**Exercise description:** Starting with the line that contains "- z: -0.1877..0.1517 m" and stopping after the line that contains "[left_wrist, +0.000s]", return each line below exactly as written, with no others.

**The data:**
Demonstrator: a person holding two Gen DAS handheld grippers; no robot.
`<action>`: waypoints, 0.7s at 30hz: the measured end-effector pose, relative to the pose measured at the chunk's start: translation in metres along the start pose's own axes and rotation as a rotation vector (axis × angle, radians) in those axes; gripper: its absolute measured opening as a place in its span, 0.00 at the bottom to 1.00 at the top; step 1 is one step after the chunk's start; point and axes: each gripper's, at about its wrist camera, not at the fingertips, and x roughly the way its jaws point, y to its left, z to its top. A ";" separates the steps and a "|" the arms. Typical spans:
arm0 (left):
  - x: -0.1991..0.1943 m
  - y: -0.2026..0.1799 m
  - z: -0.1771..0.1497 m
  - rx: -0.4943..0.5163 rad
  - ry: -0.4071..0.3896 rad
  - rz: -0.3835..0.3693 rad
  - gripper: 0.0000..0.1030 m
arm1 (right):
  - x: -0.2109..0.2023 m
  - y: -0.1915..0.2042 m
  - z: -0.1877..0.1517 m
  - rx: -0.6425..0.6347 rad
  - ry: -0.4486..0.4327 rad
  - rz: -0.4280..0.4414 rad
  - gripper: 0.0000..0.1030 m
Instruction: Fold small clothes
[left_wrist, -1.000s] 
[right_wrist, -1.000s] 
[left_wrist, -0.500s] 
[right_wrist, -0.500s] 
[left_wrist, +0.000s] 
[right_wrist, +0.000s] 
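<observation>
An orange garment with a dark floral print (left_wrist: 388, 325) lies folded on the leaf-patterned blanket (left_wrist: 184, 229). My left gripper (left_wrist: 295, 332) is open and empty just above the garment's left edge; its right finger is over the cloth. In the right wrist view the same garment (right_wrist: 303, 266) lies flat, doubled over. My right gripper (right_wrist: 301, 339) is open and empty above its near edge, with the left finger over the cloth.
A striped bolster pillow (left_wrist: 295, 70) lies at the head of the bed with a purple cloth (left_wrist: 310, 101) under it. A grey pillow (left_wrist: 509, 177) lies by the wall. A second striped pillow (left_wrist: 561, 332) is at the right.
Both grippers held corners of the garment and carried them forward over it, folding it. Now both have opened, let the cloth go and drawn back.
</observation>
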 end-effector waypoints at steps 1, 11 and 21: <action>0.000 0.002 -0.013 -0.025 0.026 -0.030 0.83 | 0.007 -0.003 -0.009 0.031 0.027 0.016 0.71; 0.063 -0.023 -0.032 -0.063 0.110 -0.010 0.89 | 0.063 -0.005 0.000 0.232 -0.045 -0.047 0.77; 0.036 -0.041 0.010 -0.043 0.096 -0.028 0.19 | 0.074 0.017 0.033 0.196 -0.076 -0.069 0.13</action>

**Answer space:**
  - z: -0.1877..0.1517 m
  - rx: -0.6425..0.6347 rad
  - ry: -0.4486..0.4327 rad
  - rz: -0.4280..0.4414 rad
  - gripper: 0.0000..0.1030 m
Instruction: Fold small clothes
[left_wrist, -1.000s] 
[right_wrist, -1.000s] 
[left_wrist, -0.500s] 
[right_wrist, -0.500s] 
[left_wrist, +0.000s] 

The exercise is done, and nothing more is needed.